The most gratifying moments for her were when participants expressed appreciation for the opportunity to interact with members of the other group. “This is when I realized that all the public banter about science and religion is a poor substitute for having thoughtful scientists and religious people spending time talking with each other,” Wiseman said.
Lasting Relationships Lead to Change
Megan Melamed is Executive Officer for the International Global Atmospheric Chemistry Project at the University of Boulder, Colorado, and is not affiliated with any organized religion. At the Denver area workshop, Melamed noted with appreciation how religious groups and scientists both contributed to recovery work after severe flooding damaged her community in 2013. The religious groups organized clean-up efforts and scientists provided technological solutions to restoration problems, she said.
Melamed said that her job had uniquely prepared her for the workshop.
“I work in an international community, and it is often necessary to break down cultural barriers to get science done. This workshop is very similar in that cultural barriers between science and religion need to be broken down,” said Melamed. “I didn’t come to the workshop with a view of, ‘Oh, evangelicals… they don’t believe in science.’ That’s not useful to anyone and I don’t do it in my career either.”
Even as the Perceptions Project comes to a close with workshops that will bring together scientists and Jewish, Mainline Protestant, and Catholic leaders, AAAS is pursuing other ways to keep dialogue between scientists and evangelicals moving forward.
Two products will be made publicly available: the Choicework Discussion Starter, created in collaboration with Public Agenda and tested with both scientists and religious leaders through the regional workshops; and a booklet about science geared toward pastors and lay leaders, that will be distributed by the National Association of Evangelicals.
The project’s concluding event will be a national conference at the Ronald Reagan Building and International Trade Center in Washington, DC, March 13, 2015. The conference, which is open to the public, will bring together scientific and evangelical leaders from a range of disciplines and organizations—including Nobel Prize winning physicist William D. Phillips, evangelical climate scientist Katharine Hayhoe, and NAE president Leith Anderson—to plan a course for future engagement.
In addition to plenary sessions, workshop tracks will cover topics like facilitating dialogue, environmental stewardship, global health, biological determinism, and media coverage of the science/religion interface.

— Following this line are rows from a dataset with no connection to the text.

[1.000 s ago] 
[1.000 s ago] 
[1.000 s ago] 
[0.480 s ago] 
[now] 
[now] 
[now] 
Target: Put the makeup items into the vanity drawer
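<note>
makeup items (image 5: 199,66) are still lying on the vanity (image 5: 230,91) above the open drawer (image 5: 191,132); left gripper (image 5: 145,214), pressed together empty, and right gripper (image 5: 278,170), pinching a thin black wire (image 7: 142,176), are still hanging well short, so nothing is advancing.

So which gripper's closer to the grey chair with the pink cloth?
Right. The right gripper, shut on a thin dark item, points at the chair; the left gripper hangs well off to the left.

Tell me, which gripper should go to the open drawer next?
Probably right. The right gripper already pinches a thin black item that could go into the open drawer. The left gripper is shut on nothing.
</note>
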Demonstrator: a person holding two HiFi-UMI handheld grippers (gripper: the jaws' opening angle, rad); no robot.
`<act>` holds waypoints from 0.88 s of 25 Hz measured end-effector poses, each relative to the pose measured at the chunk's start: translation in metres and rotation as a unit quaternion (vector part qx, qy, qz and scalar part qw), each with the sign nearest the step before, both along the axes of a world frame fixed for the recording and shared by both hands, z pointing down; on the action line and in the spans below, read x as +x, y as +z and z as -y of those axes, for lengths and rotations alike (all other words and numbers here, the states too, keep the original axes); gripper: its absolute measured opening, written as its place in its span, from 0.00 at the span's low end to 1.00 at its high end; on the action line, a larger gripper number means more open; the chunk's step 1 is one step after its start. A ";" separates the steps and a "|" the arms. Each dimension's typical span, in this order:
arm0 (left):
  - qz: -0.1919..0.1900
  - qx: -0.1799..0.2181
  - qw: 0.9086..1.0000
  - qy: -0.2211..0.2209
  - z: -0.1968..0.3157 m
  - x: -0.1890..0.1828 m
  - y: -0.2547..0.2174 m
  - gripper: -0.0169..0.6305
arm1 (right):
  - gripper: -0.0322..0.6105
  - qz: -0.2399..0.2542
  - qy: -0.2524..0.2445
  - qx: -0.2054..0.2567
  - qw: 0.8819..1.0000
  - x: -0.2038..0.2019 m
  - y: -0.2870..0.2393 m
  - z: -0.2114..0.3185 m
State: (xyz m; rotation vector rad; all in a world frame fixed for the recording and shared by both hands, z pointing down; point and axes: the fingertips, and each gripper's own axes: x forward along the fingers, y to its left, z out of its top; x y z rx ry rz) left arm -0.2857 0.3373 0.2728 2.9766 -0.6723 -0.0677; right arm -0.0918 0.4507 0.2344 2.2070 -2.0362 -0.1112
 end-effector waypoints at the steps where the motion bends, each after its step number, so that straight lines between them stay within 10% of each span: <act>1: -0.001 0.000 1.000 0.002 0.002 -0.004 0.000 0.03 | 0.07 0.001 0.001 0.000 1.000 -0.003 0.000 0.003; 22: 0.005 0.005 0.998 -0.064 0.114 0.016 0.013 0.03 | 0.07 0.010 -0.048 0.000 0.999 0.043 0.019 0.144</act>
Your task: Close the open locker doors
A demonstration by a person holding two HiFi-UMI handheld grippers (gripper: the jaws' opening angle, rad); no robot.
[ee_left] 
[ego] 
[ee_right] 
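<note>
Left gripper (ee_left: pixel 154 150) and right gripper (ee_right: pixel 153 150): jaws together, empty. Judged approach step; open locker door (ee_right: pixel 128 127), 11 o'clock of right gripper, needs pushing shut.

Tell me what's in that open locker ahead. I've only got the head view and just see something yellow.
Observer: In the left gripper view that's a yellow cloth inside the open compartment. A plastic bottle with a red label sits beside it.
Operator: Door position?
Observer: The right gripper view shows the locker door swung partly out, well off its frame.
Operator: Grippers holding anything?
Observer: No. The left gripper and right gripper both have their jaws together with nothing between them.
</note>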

“We have found that many scientists (both secular and religious) as well as evangelical leaders feel there is something amiss about communication between scientists and religious people, but their lives often never cross paths,” said Wiseman. “What we discovered through these workshops is that if we set up a simple and respectful architecture for meeting and communicating, scientists and evangelicals actually savor the opportunity to get to know each other as human beings, and to share their interests and concerns about science with one another. We want to help others across the country to set up similar models for enabling local scientists and faith communities to interact in a personal and positive way.”
Indeed. We believe that many participants at our national conference will experience what Rev. Was did at the Atlanta meeting: “To find that my voice was heard and respected, that was incredible. And to be able to listen to others and to let them speak, and glean from them, was an incredibly valuable experience.”